И прикололъ  на стѣнку. 

− А сейчасъ буду  пасху ѣсть.     

Но не сталъ ѣсть, а накрылъ  колпачкомъ и сунулъ  въ форточку. 

Качкова  опять  знобило. Онъ накрылся  пледомъ и задремалъ. У чиновника  принялись  топать и звякать. Студентъ пошелъ къ телефонисткѣ  играть  въ шестьдесятъ шесть. Скоро пришелъ и унесъ  гитару.

Когда  Качковъ  проснулся, вспомнилъ, что надо  куда-то  пойти,  чего-то купить или  сходить въ баню. Было холодно  и не  хотѣлось  вставать. Въ комнатѣ  было уже вечернее солнце, и игралъ на  обояхъ зайчикъ. Этотъ вечернiй  свѣтъ  былъ знакомый,  предпраздничный свѣтъ весенняго вечера. ПОтомъ этотъ свѣтъ  сталъ краснѣть, блѣднѣть,  сдвигаться, и въ окно  заглянуло  холодѣющее  небо.

У чиновника было  тихо. Да и во всей квартирѣ  было тихо. Въ коридорѣ юноша  Петя  шопоткомъ просилъ  Машу сходить къ сапожнику и потребовалъ, наконецъ. Маша  божилась, что разбѣжались  всѣ мастера, и фыркала.  Петя сказалъ плаксиво: 

− Вамъ смѣшно, а какъ же мнѣ безъ сапогъ?! 
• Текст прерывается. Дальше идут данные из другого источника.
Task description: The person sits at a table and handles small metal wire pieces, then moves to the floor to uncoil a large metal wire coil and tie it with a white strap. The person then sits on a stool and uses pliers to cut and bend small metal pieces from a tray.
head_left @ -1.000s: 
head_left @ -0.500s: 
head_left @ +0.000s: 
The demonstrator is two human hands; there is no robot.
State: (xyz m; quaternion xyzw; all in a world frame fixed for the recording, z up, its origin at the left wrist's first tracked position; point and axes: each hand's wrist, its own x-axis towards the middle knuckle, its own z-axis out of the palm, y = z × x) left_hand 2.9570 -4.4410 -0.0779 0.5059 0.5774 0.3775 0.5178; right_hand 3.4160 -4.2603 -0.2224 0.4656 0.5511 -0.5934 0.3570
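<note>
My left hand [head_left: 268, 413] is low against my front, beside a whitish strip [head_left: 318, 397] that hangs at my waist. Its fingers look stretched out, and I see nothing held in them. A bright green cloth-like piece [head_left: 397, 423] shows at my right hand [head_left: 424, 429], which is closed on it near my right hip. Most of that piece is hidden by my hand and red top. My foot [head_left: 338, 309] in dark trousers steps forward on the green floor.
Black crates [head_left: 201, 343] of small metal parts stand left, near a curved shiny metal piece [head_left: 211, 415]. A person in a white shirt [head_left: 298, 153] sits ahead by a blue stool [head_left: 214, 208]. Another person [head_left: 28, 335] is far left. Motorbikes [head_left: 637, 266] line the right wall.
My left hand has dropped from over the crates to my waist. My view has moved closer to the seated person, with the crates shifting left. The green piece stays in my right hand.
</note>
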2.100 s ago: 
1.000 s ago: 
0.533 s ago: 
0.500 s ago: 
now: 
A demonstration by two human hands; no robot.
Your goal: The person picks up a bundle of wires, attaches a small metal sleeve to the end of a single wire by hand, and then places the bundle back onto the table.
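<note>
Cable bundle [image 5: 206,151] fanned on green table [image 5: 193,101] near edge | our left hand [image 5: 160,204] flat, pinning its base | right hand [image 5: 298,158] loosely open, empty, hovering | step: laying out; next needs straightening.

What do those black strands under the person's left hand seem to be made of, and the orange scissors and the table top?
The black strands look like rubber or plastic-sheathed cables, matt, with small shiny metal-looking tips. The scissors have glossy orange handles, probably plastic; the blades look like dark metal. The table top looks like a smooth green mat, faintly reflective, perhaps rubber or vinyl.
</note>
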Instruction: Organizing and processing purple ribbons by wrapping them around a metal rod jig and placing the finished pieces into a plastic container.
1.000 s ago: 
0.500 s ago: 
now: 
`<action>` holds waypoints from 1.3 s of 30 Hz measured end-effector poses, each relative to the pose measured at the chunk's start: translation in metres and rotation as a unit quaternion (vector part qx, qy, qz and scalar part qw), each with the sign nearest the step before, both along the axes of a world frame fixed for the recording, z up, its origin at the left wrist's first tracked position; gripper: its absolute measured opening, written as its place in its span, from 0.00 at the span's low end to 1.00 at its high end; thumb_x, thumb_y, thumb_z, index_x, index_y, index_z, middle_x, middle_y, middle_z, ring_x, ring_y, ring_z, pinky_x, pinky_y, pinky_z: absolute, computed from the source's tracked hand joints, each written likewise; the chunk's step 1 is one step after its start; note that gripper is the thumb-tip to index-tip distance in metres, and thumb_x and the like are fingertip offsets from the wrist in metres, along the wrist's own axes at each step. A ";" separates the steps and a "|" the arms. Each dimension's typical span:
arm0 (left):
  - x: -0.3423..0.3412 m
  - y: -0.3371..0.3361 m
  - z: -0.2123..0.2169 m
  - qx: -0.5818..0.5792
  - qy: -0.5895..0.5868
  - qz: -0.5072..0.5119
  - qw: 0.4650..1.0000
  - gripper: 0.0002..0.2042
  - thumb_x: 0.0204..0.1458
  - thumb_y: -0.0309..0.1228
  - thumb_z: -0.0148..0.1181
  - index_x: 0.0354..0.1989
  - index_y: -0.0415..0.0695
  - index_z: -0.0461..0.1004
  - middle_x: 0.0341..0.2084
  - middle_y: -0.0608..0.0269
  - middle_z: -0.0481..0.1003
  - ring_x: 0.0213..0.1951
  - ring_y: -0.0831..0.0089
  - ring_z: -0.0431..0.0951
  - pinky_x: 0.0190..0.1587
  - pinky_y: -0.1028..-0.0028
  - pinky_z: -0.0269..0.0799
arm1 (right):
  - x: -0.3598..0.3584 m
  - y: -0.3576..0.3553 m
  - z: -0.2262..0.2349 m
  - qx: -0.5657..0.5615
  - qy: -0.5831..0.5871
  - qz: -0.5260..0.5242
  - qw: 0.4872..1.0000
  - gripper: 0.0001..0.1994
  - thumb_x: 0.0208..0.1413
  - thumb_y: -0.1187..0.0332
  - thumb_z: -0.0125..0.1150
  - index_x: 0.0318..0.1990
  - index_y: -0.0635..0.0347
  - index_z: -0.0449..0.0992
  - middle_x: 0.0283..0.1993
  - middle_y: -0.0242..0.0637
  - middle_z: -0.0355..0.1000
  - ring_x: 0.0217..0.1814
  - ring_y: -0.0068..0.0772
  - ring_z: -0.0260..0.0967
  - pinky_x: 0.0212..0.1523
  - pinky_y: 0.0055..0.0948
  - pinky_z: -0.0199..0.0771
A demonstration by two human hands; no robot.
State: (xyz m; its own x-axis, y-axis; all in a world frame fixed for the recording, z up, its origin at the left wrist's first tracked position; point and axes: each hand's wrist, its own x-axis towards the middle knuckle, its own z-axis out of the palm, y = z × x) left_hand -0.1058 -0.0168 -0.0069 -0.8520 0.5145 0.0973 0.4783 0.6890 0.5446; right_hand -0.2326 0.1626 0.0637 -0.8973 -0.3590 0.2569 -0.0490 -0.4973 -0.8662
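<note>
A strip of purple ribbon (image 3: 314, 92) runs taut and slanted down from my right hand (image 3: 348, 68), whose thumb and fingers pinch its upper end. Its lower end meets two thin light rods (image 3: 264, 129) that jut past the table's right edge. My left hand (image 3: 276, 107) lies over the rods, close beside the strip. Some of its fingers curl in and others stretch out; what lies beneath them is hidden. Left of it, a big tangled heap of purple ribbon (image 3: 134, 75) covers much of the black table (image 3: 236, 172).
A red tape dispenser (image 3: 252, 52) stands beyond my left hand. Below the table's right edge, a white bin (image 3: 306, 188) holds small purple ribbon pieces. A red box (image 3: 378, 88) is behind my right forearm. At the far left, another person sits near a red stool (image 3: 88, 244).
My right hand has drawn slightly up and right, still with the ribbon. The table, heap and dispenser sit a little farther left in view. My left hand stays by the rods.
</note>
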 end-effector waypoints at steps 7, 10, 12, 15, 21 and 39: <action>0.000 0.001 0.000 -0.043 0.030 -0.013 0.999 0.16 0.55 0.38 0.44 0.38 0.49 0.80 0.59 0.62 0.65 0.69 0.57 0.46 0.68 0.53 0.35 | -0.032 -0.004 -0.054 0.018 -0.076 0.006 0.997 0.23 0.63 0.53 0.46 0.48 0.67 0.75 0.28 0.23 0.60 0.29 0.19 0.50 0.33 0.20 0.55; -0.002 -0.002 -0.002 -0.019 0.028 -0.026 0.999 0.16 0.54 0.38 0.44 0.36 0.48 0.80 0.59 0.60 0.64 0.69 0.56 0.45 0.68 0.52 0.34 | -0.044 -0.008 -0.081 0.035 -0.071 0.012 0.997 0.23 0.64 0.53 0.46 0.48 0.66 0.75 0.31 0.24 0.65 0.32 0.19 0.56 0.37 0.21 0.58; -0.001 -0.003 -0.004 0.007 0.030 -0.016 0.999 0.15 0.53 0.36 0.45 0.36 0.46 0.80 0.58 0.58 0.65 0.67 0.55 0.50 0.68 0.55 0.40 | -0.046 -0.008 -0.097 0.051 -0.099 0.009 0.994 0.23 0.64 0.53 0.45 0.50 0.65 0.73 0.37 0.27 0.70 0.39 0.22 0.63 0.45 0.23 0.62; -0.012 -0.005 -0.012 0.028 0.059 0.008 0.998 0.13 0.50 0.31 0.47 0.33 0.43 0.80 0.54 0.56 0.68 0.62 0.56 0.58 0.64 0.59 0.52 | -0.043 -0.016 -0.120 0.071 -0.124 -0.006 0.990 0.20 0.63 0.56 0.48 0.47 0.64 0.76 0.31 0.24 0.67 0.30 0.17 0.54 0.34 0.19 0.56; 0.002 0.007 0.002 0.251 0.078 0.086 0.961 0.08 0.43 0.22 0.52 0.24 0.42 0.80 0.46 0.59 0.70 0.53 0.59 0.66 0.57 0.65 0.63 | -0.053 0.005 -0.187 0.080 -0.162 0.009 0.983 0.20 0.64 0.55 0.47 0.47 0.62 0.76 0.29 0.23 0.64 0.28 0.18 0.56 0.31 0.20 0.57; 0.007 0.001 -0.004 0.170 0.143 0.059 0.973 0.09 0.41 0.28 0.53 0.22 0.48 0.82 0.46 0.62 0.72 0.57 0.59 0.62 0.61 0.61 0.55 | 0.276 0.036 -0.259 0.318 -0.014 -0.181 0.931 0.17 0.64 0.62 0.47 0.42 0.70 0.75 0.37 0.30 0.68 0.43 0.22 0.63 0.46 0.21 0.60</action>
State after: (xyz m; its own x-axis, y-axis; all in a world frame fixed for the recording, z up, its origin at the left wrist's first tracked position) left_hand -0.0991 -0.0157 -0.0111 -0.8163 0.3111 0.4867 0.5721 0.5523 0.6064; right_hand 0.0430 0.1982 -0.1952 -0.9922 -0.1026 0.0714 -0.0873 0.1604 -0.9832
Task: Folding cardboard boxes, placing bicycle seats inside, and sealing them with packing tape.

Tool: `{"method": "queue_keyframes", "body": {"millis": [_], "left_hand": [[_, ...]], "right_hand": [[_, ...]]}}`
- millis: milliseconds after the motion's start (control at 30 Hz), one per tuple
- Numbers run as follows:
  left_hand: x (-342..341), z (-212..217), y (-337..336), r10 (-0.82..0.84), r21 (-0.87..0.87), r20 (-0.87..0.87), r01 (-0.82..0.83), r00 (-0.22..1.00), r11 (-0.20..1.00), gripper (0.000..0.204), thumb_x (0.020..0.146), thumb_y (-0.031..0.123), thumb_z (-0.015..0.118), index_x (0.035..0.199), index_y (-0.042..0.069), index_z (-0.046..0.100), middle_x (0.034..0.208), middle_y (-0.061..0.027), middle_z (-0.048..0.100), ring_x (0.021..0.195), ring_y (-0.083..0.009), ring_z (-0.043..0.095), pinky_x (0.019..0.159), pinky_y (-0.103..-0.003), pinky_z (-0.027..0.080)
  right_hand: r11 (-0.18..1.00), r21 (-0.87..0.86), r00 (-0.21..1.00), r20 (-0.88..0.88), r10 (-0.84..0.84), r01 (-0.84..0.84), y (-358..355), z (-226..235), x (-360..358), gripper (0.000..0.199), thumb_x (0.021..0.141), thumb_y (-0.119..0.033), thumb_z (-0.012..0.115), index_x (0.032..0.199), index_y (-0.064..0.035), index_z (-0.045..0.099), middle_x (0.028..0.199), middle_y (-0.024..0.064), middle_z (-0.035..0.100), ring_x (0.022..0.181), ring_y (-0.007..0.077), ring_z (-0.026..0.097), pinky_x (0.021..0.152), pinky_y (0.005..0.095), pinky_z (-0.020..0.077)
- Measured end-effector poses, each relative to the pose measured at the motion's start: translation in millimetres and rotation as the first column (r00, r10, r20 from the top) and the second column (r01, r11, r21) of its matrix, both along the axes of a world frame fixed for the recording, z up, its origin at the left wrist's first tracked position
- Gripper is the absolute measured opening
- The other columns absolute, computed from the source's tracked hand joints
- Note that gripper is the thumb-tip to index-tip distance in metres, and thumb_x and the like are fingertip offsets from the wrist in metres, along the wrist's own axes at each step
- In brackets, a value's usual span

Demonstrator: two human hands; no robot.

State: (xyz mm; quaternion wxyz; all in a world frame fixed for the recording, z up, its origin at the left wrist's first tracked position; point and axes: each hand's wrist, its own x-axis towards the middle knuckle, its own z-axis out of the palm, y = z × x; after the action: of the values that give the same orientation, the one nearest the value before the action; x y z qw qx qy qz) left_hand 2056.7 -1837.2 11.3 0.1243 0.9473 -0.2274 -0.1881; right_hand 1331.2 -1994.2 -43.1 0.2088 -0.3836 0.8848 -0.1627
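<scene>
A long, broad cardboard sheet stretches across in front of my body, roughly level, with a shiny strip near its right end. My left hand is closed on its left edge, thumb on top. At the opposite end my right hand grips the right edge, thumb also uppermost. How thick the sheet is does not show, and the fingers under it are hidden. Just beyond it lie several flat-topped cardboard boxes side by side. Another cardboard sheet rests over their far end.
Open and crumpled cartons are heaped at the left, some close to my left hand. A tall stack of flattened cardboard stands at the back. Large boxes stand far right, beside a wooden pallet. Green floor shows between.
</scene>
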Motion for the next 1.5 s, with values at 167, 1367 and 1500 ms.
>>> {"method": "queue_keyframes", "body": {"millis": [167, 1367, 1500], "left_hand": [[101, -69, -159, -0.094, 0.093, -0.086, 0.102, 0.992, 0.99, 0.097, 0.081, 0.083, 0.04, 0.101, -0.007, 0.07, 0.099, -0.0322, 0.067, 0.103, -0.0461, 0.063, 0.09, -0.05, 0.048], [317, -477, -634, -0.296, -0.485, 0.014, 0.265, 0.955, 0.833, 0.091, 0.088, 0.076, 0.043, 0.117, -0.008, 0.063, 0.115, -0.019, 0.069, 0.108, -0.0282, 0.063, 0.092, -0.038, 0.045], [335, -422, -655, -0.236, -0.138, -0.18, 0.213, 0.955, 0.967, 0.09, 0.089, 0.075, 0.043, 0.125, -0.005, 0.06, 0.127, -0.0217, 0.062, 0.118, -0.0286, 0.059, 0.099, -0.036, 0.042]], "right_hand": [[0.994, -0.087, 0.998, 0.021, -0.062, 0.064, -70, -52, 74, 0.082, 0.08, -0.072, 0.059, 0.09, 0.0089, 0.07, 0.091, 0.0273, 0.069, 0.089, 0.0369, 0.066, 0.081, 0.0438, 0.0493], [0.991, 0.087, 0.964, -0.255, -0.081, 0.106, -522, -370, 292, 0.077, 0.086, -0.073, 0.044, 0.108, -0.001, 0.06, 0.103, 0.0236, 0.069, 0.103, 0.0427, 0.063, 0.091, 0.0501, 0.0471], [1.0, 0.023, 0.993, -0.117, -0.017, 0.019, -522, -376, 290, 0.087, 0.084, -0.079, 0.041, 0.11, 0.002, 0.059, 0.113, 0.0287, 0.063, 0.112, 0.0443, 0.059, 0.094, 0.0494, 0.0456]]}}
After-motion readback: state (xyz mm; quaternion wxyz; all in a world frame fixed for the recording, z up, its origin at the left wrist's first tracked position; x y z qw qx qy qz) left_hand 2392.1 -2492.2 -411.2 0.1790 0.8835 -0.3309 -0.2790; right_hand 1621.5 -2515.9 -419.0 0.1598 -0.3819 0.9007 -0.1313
− Награжу  васъ  штиблетами, насуйте  бумаги и валяйте… − сказалъ голосъ студента.  

Въ комнатѣ  было совсѣмъ  темно.

− Хороша Ниночка! − сказалъ, пощелкивая, студентъ. − Засыпалъ ее цвѣтами какой-то  хлюстъ. 

− А ыт ходишь и нюхаешь! − сердито сказалъ Качковъ. 

− Не отказываюсь, уважаю красивыхъ женщинъ. Ну,  а теперь  мы что будемъ дѣлать? Къ Копчикову пойти?.. Трамваи  кончились… 

И легъ*. 

− А у меня опять лихорадка… − сазалъ Качковъ. − Дѣло дрянь. 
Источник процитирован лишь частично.